### [INSTRUCTIONS TO FOLLOW]
From the records below, print exactly the lines starting at the one containing "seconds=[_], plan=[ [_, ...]" and ending at the one containing "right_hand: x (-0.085", ends included, and nothing else.

### [EXTRACTED RECORDS]
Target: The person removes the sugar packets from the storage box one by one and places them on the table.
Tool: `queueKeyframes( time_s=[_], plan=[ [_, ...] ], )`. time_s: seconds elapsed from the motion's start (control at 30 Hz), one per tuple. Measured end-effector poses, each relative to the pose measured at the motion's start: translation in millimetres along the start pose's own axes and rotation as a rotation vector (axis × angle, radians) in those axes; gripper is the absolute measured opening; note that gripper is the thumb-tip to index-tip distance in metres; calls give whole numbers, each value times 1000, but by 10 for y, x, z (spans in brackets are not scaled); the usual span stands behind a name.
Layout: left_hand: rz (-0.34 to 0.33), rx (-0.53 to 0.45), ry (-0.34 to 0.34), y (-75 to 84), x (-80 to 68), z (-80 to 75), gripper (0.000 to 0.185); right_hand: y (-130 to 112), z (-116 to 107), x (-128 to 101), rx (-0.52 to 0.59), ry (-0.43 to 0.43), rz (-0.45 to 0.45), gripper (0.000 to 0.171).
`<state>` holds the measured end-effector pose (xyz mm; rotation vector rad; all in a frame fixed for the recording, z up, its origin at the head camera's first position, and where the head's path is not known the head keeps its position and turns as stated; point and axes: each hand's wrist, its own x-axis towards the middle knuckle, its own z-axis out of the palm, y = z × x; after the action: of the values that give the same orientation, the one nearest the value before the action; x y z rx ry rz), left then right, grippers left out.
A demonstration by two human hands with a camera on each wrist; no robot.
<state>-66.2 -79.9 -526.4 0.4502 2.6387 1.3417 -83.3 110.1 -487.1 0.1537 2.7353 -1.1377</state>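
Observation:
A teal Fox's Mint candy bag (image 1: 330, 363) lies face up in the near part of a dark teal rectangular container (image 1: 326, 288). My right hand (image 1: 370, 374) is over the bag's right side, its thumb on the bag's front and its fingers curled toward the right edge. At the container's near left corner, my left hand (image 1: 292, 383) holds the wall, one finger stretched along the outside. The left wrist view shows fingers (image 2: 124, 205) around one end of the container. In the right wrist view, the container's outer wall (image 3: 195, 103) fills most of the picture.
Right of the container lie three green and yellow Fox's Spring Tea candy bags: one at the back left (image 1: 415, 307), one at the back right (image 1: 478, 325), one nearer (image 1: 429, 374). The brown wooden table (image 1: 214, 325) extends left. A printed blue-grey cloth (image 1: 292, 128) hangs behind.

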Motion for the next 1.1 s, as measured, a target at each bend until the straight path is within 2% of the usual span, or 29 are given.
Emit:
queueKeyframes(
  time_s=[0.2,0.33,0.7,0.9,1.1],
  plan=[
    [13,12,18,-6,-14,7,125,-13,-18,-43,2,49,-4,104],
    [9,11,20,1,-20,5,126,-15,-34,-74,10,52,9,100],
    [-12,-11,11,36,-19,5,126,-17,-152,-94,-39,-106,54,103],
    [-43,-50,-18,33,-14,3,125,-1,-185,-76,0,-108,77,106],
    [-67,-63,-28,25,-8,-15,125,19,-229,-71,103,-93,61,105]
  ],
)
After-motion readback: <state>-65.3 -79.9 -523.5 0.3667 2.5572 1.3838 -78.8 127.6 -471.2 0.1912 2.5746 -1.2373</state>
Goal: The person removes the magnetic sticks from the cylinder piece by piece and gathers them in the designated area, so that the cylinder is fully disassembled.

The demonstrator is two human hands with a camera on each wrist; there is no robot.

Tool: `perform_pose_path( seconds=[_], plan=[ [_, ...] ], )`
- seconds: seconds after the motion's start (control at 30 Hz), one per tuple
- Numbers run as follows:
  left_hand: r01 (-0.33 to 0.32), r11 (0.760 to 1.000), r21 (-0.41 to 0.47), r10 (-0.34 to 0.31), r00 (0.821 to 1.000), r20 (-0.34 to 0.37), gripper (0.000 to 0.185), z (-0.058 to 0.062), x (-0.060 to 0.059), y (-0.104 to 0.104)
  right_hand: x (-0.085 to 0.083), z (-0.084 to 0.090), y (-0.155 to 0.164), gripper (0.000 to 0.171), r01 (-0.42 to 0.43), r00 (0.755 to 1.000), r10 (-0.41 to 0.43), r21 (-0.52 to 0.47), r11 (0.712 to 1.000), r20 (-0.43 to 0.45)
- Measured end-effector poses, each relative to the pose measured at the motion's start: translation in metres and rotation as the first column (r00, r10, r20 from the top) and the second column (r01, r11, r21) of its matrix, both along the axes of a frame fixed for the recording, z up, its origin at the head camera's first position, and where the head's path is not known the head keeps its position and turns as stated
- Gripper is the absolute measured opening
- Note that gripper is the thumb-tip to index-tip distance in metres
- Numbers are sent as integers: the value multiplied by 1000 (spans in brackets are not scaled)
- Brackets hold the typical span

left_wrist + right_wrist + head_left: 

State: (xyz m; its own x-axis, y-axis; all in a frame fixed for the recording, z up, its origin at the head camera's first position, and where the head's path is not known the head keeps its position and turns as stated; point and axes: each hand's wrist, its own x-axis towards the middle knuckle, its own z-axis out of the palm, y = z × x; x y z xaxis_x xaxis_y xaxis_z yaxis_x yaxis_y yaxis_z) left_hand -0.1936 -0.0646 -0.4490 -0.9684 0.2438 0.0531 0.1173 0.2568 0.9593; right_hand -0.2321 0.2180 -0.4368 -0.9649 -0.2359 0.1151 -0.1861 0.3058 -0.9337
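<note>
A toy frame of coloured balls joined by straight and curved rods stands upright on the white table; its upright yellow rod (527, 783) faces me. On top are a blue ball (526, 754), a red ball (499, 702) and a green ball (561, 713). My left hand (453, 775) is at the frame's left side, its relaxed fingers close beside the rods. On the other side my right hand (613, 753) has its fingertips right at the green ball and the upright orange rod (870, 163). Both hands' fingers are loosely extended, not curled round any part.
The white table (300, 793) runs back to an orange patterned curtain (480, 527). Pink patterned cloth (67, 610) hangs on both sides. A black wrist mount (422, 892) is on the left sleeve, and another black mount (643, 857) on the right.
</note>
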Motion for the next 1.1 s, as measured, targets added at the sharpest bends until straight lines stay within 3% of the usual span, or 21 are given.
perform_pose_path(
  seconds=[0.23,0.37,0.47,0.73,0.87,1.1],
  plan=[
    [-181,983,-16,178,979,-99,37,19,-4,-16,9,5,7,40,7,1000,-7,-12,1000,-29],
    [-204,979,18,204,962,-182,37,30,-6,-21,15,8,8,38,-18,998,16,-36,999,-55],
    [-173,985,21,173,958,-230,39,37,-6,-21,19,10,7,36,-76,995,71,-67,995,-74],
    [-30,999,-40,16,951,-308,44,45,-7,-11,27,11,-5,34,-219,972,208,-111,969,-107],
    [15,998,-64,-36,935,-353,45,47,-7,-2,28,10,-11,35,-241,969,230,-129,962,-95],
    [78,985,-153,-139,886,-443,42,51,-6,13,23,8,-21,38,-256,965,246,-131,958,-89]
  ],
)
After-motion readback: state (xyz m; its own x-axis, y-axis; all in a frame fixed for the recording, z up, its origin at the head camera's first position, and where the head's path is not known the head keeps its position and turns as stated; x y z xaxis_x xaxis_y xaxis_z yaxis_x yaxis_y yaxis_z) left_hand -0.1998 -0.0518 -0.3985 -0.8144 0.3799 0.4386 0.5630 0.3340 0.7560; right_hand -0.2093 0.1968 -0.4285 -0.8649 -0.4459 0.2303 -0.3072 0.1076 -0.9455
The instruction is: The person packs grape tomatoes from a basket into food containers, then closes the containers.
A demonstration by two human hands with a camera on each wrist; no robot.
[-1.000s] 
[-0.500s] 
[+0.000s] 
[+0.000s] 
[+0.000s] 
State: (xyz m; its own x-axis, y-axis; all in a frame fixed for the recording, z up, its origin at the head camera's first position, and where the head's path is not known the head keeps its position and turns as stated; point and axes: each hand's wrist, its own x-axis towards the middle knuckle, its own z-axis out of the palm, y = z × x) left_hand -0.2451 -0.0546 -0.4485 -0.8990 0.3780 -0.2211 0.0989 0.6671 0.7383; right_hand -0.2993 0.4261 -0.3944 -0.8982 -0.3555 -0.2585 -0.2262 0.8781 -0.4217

### [TASK OUTPUT]
Tool: `perform_pose_path( seconds=[_], plan=[ [_, ...] ], )`
- seconds: seconds after the motion's start (control at 30 Hz), one per tuple
- Numbers run as follows:
  left_hand: r01 (-0.33 to 0.32), r11 (0.760 to 1.000), r21 (-0.41 to 0.47), r10 (-0.34 to 0.31), r00 (0.821 to 1.000), r20 (-0.34 to 0.37), gripper (0.000 to 0.185), z (-0.058 to 0.062), x (-0.060 to 0.059), y (-0.104 to 0.104)
  right_hand: x (-0.085 to 0.083), z (-0.084 to 0.090), y (-0.155 to 0.164), gripper (0.000 to 0.171), r01 (-0.42 to 0.43), r00 (0.755 to 1.000), r10 (-0.41 to 0.43), r21 (-0.52 to 0.47), r11 (0.712 to 1.000), r20 (-0.43 to 0.45)

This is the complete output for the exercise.